Our eyes meet, and something passes between us that tightens my chest—maybe understanding or recognition—something that makes this friendship forged from outrage feel suddenly complicated.
The moment breaks when Gordie, impatient with our stillness, tugs on his leash.
We continue walking, shifting to safer topics—her new office, my off-season training plans, and whether Gordie would like to go to the dog park this weekend. By the time we loop back to the townhouse, I'm somehow both more settled and unsettled than when we left.
I order takeout—more carbs—and we eat on the couch while I pull up game recordings. I find myself pointing out defensive strategies and explaining plays more intensely than I usually would. It's a reflex after her earlier comment about my hockey intelligence, a need to prove something I shouldn't have to prove.
But Lena watches with genuine interest, asking insightful questions that make me see the game through fresh eyes. She’s probably primarily interested in how all of it impacts the guys’ teeth, but there's something affirming about explaining my craft to someone who wants to understand it. It feels like, in addition to that, she might care about something that matters to me.
When she finally heads to bed, pausing in the hallway to turn back to me, I expect a simple "goodnight."
Instead, she says, "For what it's worth... I think everyone would notice if you stopped playing hockey. Not because of the family legacy or the Stag name, but because you bring something to the game that's uniquely you."
I stare at her, momentarily speechless. No one—not coaches, not teammates, not even family—has ever articulated my value to the game quite like that. Not as a Stag, notas an enforcer, but as me. I’ve always been half of a twin pair…valuable because of what I share with my brother.

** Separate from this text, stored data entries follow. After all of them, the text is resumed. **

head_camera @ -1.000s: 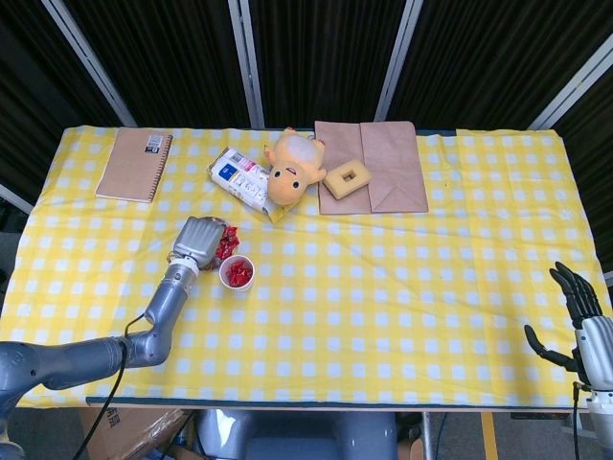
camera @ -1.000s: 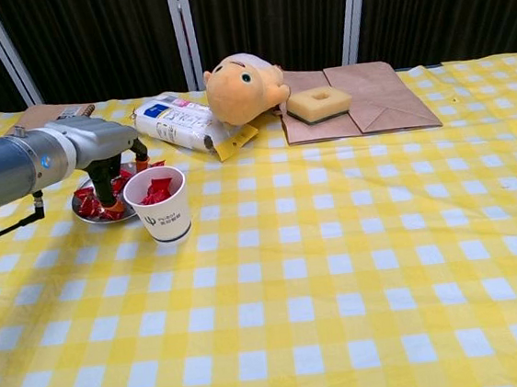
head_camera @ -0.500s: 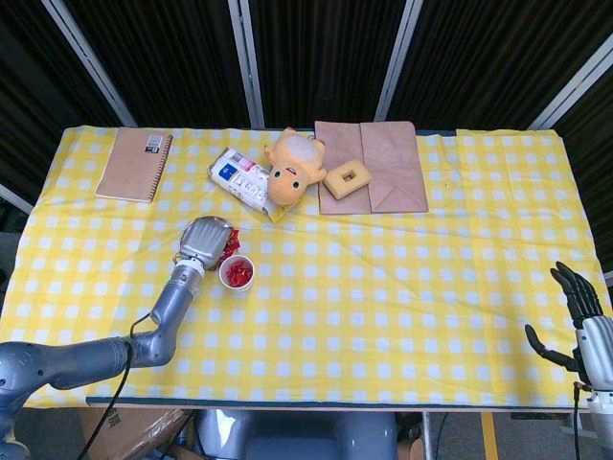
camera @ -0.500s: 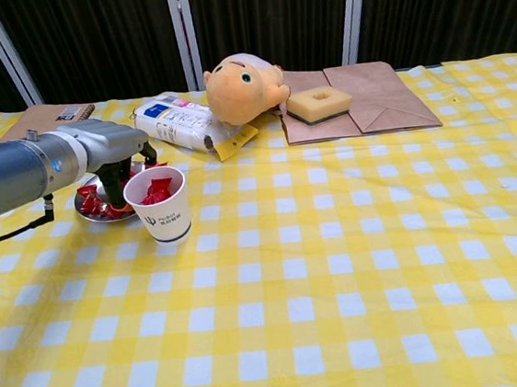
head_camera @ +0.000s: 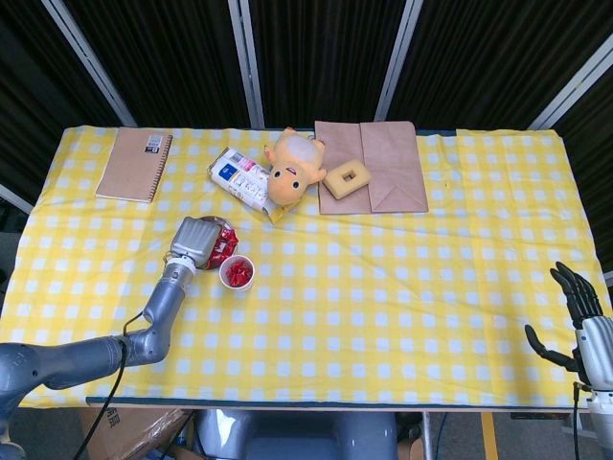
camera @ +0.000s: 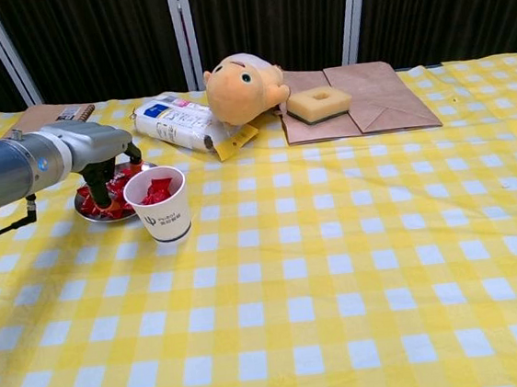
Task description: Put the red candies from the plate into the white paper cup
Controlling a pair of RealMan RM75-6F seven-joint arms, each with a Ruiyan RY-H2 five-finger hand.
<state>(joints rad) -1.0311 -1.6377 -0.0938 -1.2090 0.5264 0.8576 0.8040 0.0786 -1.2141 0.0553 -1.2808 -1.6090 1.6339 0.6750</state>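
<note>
Your left hand [camera: 98, 159] is down over the plate [camera: 86, 210] of red candies [camera: 114, 185], just beside the white paper cup [camera: 160, 206].
Its dark fingers [camera: 98, 184] reach down among the wrappers on the plate, but you cannot tell from either view whether they are grasping a candy. The cup stands upright on the yellow checked desk [camera: 339, 259], touching or nearly touching the plate's right edge, and already has red candies in it [head_camera: 238, 273]. Your right hand [head_camera: 577, 316] sits at the far right edge of the desk, fingers spread and holding nothing. Behind the plate lie a white snack packet [camera: 180, 123], a plush toy [camera: 243, 86], a brown paper bag [camera: 373, 94] with a yellow sponge [camera: 319, 103] on it, and a notebook [head_camera: 135, 164].
</note>
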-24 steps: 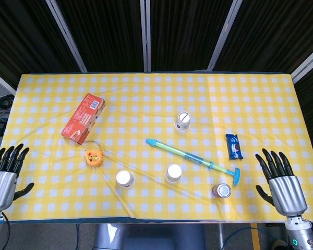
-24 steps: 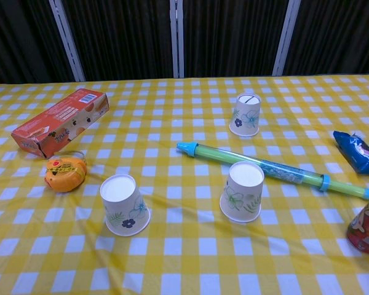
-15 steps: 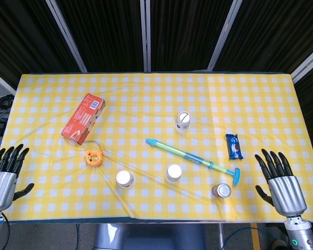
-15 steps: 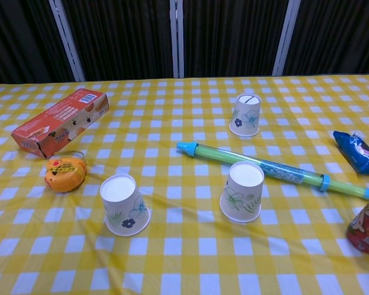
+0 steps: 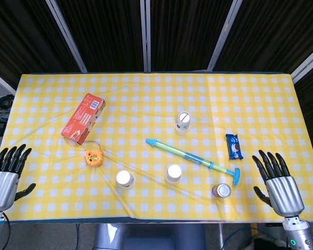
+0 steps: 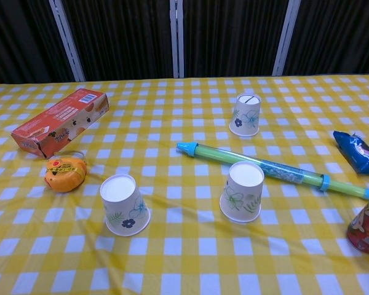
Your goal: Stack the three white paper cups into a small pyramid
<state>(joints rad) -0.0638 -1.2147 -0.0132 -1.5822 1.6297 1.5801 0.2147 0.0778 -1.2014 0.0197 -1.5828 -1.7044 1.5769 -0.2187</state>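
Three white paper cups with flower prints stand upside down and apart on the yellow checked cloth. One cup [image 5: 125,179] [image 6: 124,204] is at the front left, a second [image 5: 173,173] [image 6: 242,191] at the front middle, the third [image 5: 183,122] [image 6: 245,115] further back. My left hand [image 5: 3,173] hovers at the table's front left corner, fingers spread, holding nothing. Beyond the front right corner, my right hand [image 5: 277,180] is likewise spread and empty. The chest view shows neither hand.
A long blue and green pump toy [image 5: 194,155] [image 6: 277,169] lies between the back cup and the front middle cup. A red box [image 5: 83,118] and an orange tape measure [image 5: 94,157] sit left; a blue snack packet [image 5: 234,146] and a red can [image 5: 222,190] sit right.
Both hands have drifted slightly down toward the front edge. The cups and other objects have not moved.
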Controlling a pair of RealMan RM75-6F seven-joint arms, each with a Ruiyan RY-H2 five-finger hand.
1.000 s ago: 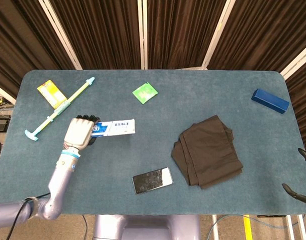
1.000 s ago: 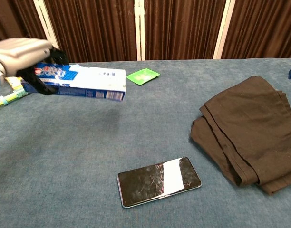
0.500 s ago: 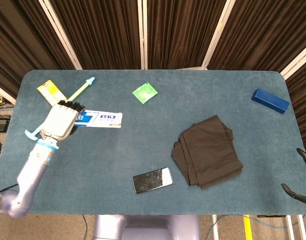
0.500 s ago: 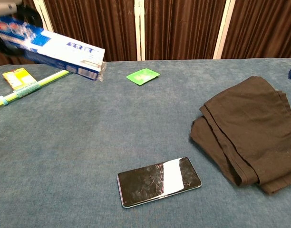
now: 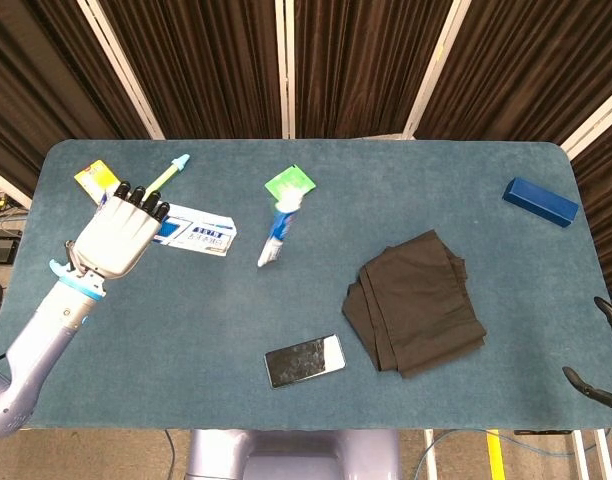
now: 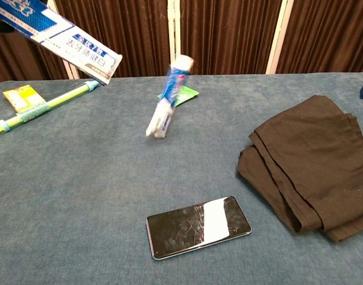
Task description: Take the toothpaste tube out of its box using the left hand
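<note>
My left hand [image 5: 116, 236] grips one end of the blue and white toothpaste box [image 5: 194, 230], lifted above the table's left side and tilted with its open end pointing down to the right [image 6: 80, 50]. The toothpaste tube [image 5: 276, 232] is out of the box and blurred in mid-air, standing nearly on end over the table [image 6: 166, 101], just in front of the green sachet [image 5: 289, 184]. Only dark fingertips of my right hand [image 5: 606, 345] show at the lower right edge of the head view.
A yellow packet [image 5: 94, 180] and a long toothbrush [image 6: 45, 105] lie at the far left. A black folded cloth [image 5: 416, 300] lies right of centre, a cracked phone [image 5: 304, 360] near the front, a blue box [image 5: 541, 201] at the far right.
My left hand has raised and tilted the box further, and the toothpaste tube has slid out of its open end and is falling to the right of it.
</note>
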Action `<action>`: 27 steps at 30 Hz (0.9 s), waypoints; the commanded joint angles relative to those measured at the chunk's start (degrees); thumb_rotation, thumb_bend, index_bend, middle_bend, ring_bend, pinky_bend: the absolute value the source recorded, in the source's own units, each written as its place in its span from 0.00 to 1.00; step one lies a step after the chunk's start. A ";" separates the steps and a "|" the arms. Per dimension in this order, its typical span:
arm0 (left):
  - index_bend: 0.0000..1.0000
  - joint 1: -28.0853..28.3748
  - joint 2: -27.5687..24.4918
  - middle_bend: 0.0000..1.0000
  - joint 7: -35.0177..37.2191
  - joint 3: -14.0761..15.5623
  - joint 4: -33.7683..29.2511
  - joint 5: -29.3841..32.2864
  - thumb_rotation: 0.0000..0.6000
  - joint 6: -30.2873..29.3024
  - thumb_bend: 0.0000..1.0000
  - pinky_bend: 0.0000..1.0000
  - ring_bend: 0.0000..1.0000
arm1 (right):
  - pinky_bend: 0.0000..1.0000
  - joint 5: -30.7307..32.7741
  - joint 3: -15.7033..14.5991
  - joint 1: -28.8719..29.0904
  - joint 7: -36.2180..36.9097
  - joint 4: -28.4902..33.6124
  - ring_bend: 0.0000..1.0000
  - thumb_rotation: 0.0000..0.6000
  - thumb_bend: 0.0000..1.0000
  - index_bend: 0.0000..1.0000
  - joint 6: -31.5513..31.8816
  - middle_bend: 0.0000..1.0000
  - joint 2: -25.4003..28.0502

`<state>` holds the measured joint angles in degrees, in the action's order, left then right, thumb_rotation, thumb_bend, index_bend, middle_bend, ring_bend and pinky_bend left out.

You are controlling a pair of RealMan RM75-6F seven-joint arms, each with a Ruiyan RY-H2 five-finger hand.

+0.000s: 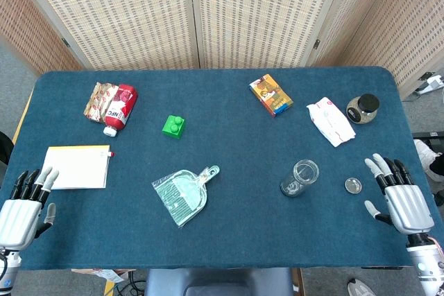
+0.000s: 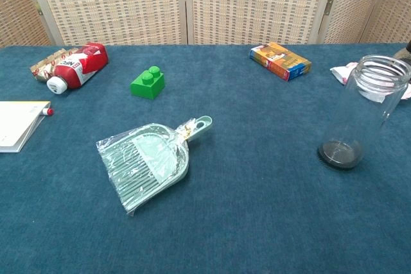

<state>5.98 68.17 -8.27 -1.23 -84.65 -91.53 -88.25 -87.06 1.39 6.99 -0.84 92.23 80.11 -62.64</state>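
Notably, we see both hands only from the head view: left hand (image 1: pixel 19 214) and right hand (image 1: pixel 404 201), fingers spread, empty; the glass jar (image 2: pixel 363 111) is cut off in the chest view.

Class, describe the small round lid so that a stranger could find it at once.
Start at the table's right end, near the right hand. The lid lies flat between that hand and the upright clear jar. It is the smallest thing there, a silvery disc.
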 commanded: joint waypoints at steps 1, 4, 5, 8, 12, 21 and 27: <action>0.00 -0.01 0.02 0.06 -0.04 0.07 -0.06 0.02 1.00 0.04 0.54 0.00 0.00 | 0.00 0.00 -0.01 0.06 -0.04 -0.03 0.00 1.00 0.30 0.05 -0.13 0.00 -0.04; 0.00 -0.04 -0.01 0.06 -0.03 0.06 -0.19 0.05 1.00 -0.01 0.54 0.00 0.00 | 0.00 0.15 -0.06 0.16 -0.26 -0.10 0.00 1.00 0.30 0.05 -0.49 0.00 -0.16; 0.00 -0.03 -0.02 0.06 -0.01 0.07 -0.21 0.05 1.00 -0.01 0.54 0.00 0.00 | 0.00 0.31 -0.03 0.20 -0.26 -0.13 0.00 1.00 0.30 0.05 -0.64 0.00 -0.18; 0.00 0.03 -0.13 0.06 0.26 -0.02 -0.11 0.13 1.00 0.01 0.54 0.00 0.00 | 0.00 1.03 0.17 0.39 -0.09 -0.12 0.00 1.00 0.30 0.05 -1.28 0.00 -0.16; 0.00 -0.19 -0.55 0.06 1.37 -0.33 -0.12 0.66 1.00 -0.39 0.54 0.00 0.00 | 0.00 1.50 0.27 0.94 0.47 0.01 0.00 1.00 0.30 0.05 -2.52 0.00 0.08; 0.00 -0.11 -0.50 0.06 0.95 -0.47 -0.34 0.35 1.00 -0.73 0.54 0.00 0.00 | 0.00 3.41 0.32 4.86 5.26 0.15 0.00 1.00 0.30 0.05 -11.16 0.00 4.12; 0.00 -0.04 -0.32 0.06 0.60 -0.42 -0.36 0.12 1.00 -0.78 0.54 0.00 0.00 | 0.00 5.34 0.42 8.04 6.58 -0.10 0.00 1.00 0.30 0.12 -17.87 0.00 6.31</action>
<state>5.94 67.85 -7.67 -1.65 -85.00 -91.40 -89.03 -82.61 1.76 13.74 5.01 92.20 64.18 -57.31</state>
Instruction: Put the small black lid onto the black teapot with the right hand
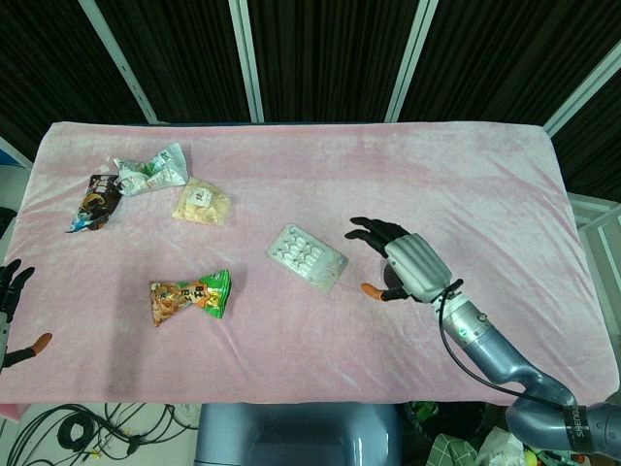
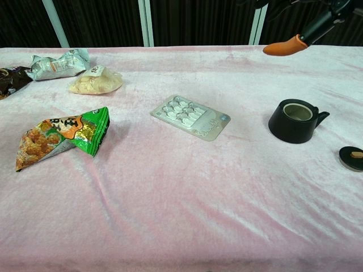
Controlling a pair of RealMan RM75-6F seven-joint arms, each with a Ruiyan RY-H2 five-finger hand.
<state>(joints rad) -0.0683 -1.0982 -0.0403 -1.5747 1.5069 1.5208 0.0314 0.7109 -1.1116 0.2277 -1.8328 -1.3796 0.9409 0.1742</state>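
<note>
The right hand (image 1: 403, 260) is seen in the head view held over the right part of the pink table cloth (image 1: 437, 175), its fingers spread apart and nothing held in them; in the chest view only an orange fingertip (image 2: 285, 46) shows at the top edge. The black teapot (image 2: 296, 120) is seen in the chest view standing upright on the right of the table, its mouth uncovered, and in the head view it is almost wholly hidden beneath the right hand. The small black lid (image 2: 352, 158) is found lying flat on the cloth near the right edge, nearer than the teapot and apart from it. The left hand (image 1: 12, 291) is seen at the near left edge of the head view, fingers apart, empty. A blister pack (image 1: 307, 258) lies left of the teapot. A green snack bag (image 1: 191, 296) lies near left, and three more snack packets (image 1: 155, 173) are grouped far left.
</note>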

"Thanks, Lena," I manage finally, my voice rougher than intended.
After her door closes, I lower the TV volume and reach for the whiskey bottle. Not to drown the day like last night, but to sit with this unfamiliar feeling of being truly seen.
I pour a single finger and sip it slowly as Gordie settles on my lap with a contented sigh. I stroke his fur absently, thoughts circling back to Lena—her quiet strength on the phone with Brad, how easily she's slipped into my life as if she's always belonged here.
This wasn't the plan. The plan was revenge. Petty pranks to show Adam and Brad exactly what they'd lost. Simple. Straightforward. Temporary.
But as I finish my whiskey and head to bed, Gordie padding beside me, I realize there's nothing simple about what's happening between Lena and me. We're becoming friends, genuine friends, with the kind of honesty I never had with Adam.
The question gnawing at me as I slide under the covers is whether friendship will be enough when I'm starting to feel the pull of something more.
CHAPTER 13
LENA
"I swearif I have to look at one more mouth mold, I'll scream," I announce as I enter the townhouse the next afternoon, bracing myself to be mauled by Gordie.
Tucker Stag's removable denture fitting went remarkably well, considering his anxiety about all things dental. This is probably because I prescribed him a Valium, and Gunnar dropped him into my chair half-high. But it was the fifth fitting I'd done today, and my fingers ache from the precision work.
My roommate glances up from his perch on the couch, pocketing his phone. "How was Tucker?"
"Brave as a four-year-old getting his first filling, but we made it through."
Alder laughs. "So, he cried the whole time?"
I set my bag down and squat to greet Gordie. "Only on the inside.” "How was your workout?"
"Brutal. My trainer's determined to rebuild my entire left side this summer." He rubs his shoulder with a wince. "I'm going to shower," Alder announces, disappearing down the hall.
I take the opportunity to change into leggings and a loose T-shirt, then head to the kitchen to assess dinner options. Bythe time Alder emerges, hair damp, wearing sweatpants and a faded Fury T-shirt, I've determined that takeout is our best option.
"Thai or pizza?" I ask, looking up from my phone.
"Neither." He flops onto the couch with a groan. "My body is one giant knot. What I really need is to just... not think for a while."
I set my phone down. "Bad day?"
"Not bad. Just..." He rubs a hand over his face. "Between the training and fielding calls from Brian about media shit and dodging questions about us... I'm fried."
"Want me to order dinner while you nap?"
He looks at me thoughtfully. "You know what I want? To get high. Just zone out completely."